L'Observateur Paalga (Ouagadougou)

Burkina Faso: Travailleurs Burkinabè de l'ex-Air Afrique - 3,6 milliards pour solder le compte

Zowenmanogo Dieudonné Zoungrana

25 Octobre 2009


Le gouvernement a été interpellé à l'hémicycle, le 23 octobre 2009, par le député Armand M. Ouali sur la situation des travailleurs burkinabè de l'ancienne compagnie multinationale Air Afrique. Le ministre des Transports, Gilbert Noel Ouédraogo, lui a donné des éléments de réponse, qu'on peut résumer de la façon suivante : sur 237 agents burkinabè, 47 ont eu leurs droits réglés. Il reste 190 personnes à payer, dont les droits s'élèvent à 3,6 milliards FCFA.

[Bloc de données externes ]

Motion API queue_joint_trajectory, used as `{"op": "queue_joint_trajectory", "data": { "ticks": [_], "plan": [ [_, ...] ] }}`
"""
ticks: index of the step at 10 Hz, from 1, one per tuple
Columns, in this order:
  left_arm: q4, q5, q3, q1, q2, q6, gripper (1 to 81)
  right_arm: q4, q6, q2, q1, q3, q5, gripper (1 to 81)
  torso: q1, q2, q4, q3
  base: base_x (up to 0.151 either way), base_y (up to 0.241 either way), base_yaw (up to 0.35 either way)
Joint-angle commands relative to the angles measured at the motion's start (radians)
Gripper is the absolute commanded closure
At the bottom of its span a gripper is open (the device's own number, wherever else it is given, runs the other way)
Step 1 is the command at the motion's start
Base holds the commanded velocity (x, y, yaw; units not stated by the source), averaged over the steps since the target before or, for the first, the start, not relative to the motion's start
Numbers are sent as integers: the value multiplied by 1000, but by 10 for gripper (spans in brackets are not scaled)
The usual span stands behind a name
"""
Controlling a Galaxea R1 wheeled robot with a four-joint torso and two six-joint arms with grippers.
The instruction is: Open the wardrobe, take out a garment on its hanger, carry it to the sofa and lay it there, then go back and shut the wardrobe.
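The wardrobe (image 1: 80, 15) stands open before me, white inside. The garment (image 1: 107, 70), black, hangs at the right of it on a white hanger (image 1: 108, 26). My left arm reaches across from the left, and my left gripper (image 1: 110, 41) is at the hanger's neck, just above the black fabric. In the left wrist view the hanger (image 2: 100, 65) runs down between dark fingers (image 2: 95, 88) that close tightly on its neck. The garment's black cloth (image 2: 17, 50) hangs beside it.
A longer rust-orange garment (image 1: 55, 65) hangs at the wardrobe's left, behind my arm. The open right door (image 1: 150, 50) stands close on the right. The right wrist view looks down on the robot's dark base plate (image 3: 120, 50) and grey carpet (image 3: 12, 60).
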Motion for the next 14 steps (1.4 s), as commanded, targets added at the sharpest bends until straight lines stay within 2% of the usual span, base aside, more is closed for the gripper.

Avant cette question orale, il y a eu une question d'actualité, relative à la situation des sinistrés du 1er septembre 2009. C'est Pascaline Tamini, ministre de l'Action sociale, qui a donné les informations sur ce sujet. Elle a évoqué les 3 étapes qui ont marqué la gestion de cette catastrophe : l'urgence et le sauvetage, l'assistance des populations ainsi que la réhabilitation et la reconstruction.

Une question orale relative, d'ailleurs à un éventuel « plan or-sec » sur ces inondations, devait être posée par le député Laurent Bado au minsitre de l'Administration territoriale et de la Décentralisation(MATD), Clément P. Sawadogo. Le député ayant été absent et étant non inscrit, sa question n'a pas été posée ; « j'avais préparé ma réponse, mais le député Bado n'est pas venu », a dit, pour plaisanter, le ministre en aparté.

La seconde question orale(avec débats), posée par le député Armand Ouali, a eu trait à la situation des travailleurs burkinabè de l'ex-compagnie multinationale Air Afrique. On le devine, elle a porté sur les droits de tous ces agents qui ne savent plus quoi faire et dont certains sont tombés dans la résignation.

Gilbert Noël Ouédraogo, ministre des Transports, a brossé l'état des lieux de ces ex-agents : Air Afrique a été créée en vertu du Traité de Yaoundé le 28 mars 1961 par 11 Etats. Le 14 août 2001, à Brazzaville, les chefs d'Etats décidaient son dépôt de bilan sous l'égide de l'OHADA. Le 10 janvier 2002, le bilan de sa compagnie était déposé au tribunal de commerce d'Abidjan, et sa liquidation, prononcée le 25 avril 2002. Les priorités évoquées à l'époque étaient la création d'une nouvelle compagnie et le règlement de la dette sociale. Pour le second volet, objet de la présente question orale, le ministre a énuméré les obstacles juridiques (Etats signataires de l'OHADA, caractère multinationale d'Air Afrique...) et techniques (répartition géographique du patrimoine, non- maitrise totale des états financiers...).

Quid des travailleurs burkinabè ? En août 2002, 318 millions FCFA ont été prélevés sur le budget national pour payer les arriérés de salaires des travailleurs. En ce qui concerne les agents en poste au Faso et les 11 non-nationaux, la création de la Régie administrative chargée de l'assistance en escale (RACGAE) a permis leur redéploiement vers l'activité résiduelle. Pour ce qui est des 237 Burkinabè expatriés, en plus des 318 millions décaissés, en 2006, un second acompte, de 394 millions FCFA, a été pris sur les ressources de la RACGAE en leur faveur. Suivront une 3e tranche, de 400 millions en 2007, puis une 4e, de 322 briques en 2009, soit 1 434 millions FCFA, le tout sur les fonds RACGAE.

Au jour d'aujourd'hui, sur les 237 Burkinabè concernés, 47 ont déjà eu leurs comptes soldés. Il reste 190 personnes à payer, soit 3,600 milliards FCFA pour solde de tout compte si l'on peut parler ainsi. Car l'argent à encaisser ne pourra jamais remplacer ce qu'ils ont enduré sur le plan familial et sociétal ; bref le préjudice moral reste, lui, insolvable.

Dans tous les cas, des débats on retiendra que, par exemple, le gouvernement a tenté d'inscrire ce volet Air Afrique dans le budget 2009, mais, au regard des contraintes, s'est ravisé. Des députés tels Célestin Koussoubé estiment qu'il faut que le gouvernement inscrive cette question dans le budget et « sensibilise » les députés au problème, car il « ne faut pas lâcher les compatriotes comme cela et leur dire de se débrouiller... ». Là-dessus, après la réponse du ministre des Transports, le président de l'Assemblée nationale, Roch Marc Christian Kaboré, dira que, si c'est le gouvernement qui propose le budget, c'est bien les députés qui le vote, et dans ce cas d'espèce, Exécutif et Législatif sont coresponsables.